▶ [Problem to solve]:
Leave out the pictures, and write out exactly the lines from the beginning of the material to the line holding "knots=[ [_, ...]", that line included, and nothing else.

▶ [Provided data]:
****

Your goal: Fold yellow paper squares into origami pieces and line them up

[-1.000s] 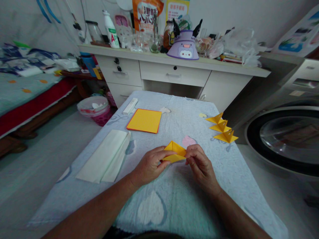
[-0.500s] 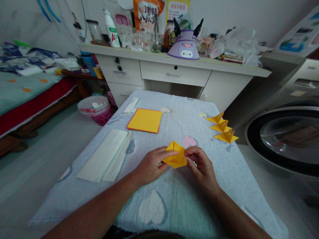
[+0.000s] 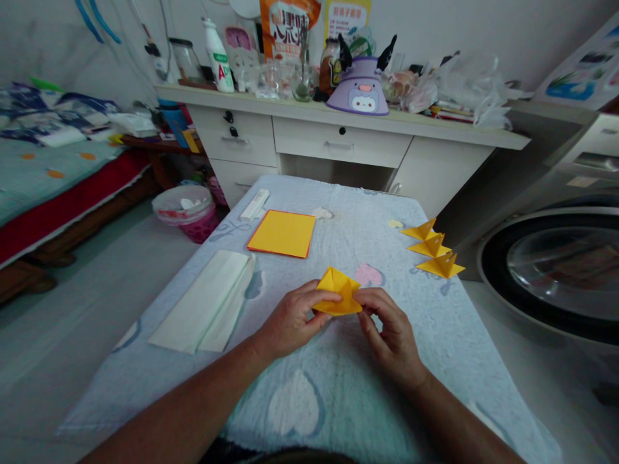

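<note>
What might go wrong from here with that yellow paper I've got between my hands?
The folded yellow paper has the left hand gripping one side and the right hand at its right corner, so an uneven pull might tear or miscrease it.

The three folded yellow pieces stand near the right edge of the tablecloth; a nudge or a tug on the cloth could tip them off.
</note>
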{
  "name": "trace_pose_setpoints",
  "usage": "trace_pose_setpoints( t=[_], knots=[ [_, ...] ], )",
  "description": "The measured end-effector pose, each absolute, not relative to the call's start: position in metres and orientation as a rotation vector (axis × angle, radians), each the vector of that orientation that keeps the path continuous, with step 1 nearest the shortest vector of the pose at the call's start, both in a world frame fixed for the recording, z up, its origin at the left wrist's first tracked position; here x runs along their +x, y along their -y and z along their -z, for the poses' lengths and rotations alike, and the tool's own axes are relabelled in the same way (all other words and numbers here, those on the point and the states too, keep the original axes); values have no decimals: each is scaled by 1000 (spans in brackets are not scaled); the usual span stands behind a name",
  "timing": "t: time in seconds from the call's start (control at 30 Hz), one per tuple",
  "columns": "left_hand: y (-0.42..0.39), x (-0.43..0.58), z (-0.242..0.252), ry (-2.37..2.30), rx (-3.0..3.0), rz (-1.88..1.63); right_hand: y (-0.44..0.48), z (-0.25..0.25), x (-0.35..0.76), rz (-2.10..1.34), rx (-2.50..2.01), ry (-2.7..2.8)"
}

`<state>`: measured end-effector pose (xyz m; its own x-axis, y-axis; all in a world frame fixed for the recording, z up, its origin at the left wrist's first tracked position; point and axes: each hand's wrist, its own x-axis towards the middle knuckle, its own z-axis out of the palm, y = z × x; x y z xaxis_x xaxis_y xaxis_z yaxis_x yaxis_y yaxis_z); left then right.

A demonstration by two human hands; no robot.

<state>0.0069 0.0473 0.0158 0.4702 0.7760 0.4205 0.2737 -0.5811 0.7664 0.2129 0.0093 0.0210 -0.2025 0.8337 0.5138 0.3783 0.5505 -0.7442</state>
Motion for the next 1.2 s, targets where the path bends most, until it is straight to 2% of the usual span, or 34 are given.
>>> trace_pose_setpoints(
  t=[0.47,0.97,1.2],
  knots=[
    [-45,8,-18,-890,2137,-992,-7,-5,211,-690,-1114,1564],
    [-47,9,-18,-870,2132,-1032,-5,-8,211,-702,-1095,1628],
    [-47,8,-17,-878,2108,-1059,-6,-15,212,-597,-1008,1728]
  ],
)
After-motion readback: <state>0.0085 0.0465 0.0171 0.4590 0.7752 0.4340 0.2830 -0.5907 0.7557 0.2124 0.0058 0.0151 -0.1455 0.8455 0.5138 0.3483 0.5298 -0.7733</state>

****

▶ [Reply to the exercise]:
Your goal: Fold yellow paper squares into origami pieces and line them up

[-1.000s] 
[-0.500s] 
[+0.000s] 

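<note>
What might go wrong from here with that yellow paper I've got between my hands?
The folded yellow paper has the left hand gripping one side and the right hand at its right corner, so an uneven pull might tear or miscrease it.

The three folded yellow pieces stand near the right edge of the tablecloth; a nudge or a tug on the cloth could tip them off.
</note>
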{
  "name": "trace_pose_setpoints",
  "usage": "trace_pose_setpoints( t=[_], knots=[ [_, ...] ], )",

This exercise has been fully answered.